=== Problem statement ===
Below are some entries. Transcribe the lines from the one holding "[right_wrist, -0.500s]" to the one holding "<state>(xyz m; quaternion", inclusive, but not the pictures among them.

○ ○ ○ ○ ○ ○ ○

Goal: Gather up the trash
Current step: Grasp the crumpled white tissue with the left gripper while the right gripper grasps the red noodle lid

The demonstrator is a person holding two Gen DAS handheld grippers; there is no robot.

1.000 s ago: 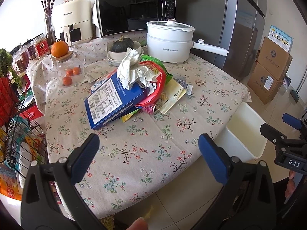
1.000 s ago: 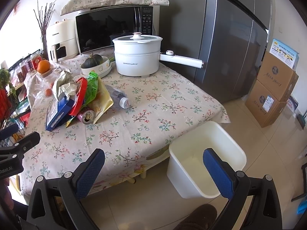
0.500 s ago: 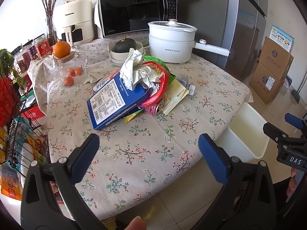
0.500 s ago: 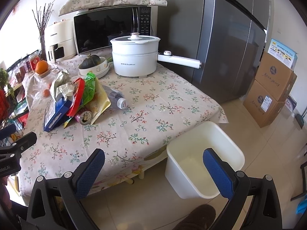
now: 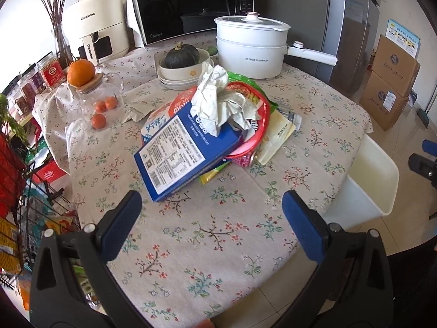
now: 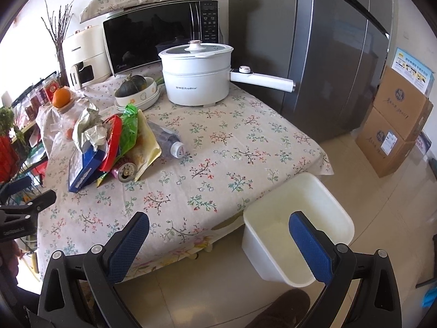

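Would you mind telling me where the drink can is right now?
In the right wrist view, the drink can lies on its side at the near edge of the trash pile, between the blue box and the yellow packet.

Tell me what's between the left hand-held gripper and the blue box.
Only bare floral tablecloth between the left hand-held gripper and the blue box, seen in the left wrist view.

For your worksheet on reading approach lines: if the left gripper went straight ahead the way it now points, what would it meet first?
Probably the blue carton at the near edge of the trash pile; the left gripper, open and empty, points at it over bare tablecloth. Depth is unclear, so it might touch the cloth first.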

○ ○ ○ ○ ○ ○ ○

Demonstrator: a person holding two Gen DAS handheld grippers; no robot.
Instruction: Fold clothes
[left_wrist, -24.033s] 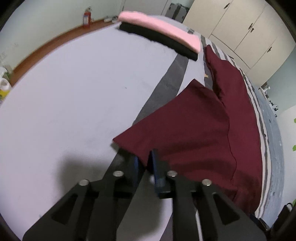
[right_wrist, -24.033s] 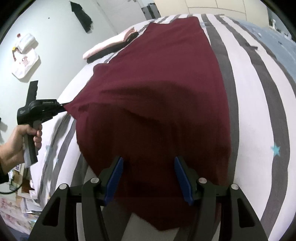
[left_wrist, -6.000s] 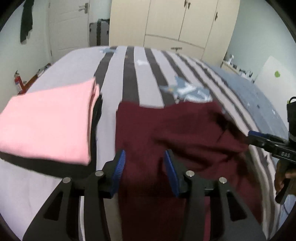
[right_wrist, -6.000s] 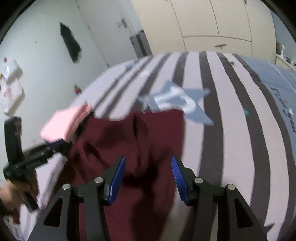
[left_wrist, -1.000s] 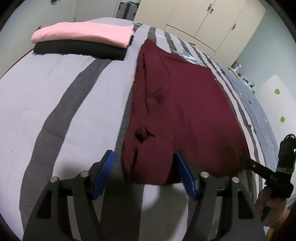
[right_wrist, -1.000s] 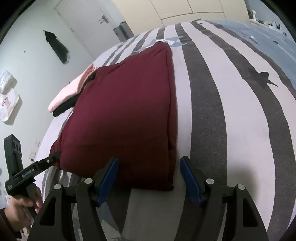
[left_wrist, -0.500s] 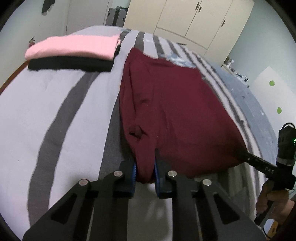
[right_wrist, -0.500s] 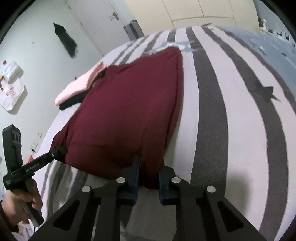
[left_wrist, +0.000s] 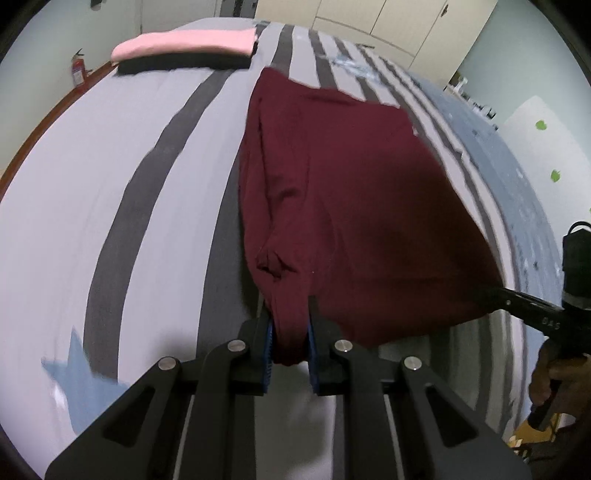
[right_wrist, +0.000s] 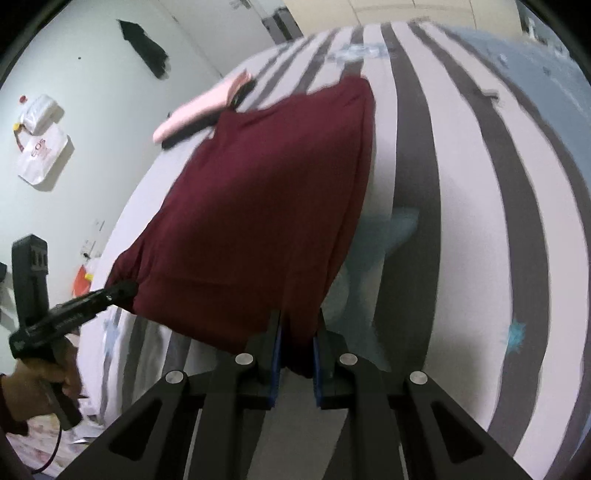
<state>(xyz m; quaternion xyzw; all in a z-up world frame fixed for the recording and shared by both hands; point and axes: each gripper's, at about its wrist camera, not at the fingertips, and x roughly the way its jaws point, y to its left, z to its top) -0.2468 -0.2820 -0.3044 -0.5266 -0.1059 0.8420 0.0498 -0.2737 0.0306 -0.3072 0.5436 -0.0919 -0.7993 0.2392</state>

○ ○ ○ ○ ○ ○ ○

=== Exercise answer ===
[right_wrist, -0.500s] 
[left_wrist, +0.000s] 
[right_wrist, +0.000s] 
<state>(xyz m; quaternion xyzw; all in a z-up world frame fixed for the recording and shared by both hands; point and axes: each gripper's, at about its wrist camera, not at the fingertips, and x roughly the way its jaws point, y to its left, z to its top) -0.2468 -0.2820 -0.3044 -0.5266 -0.1059 0.8420 0.0498 -0.2737 0.0306 -0.3072 0.5436 -0.0919 -0.7993 0.2392</state>

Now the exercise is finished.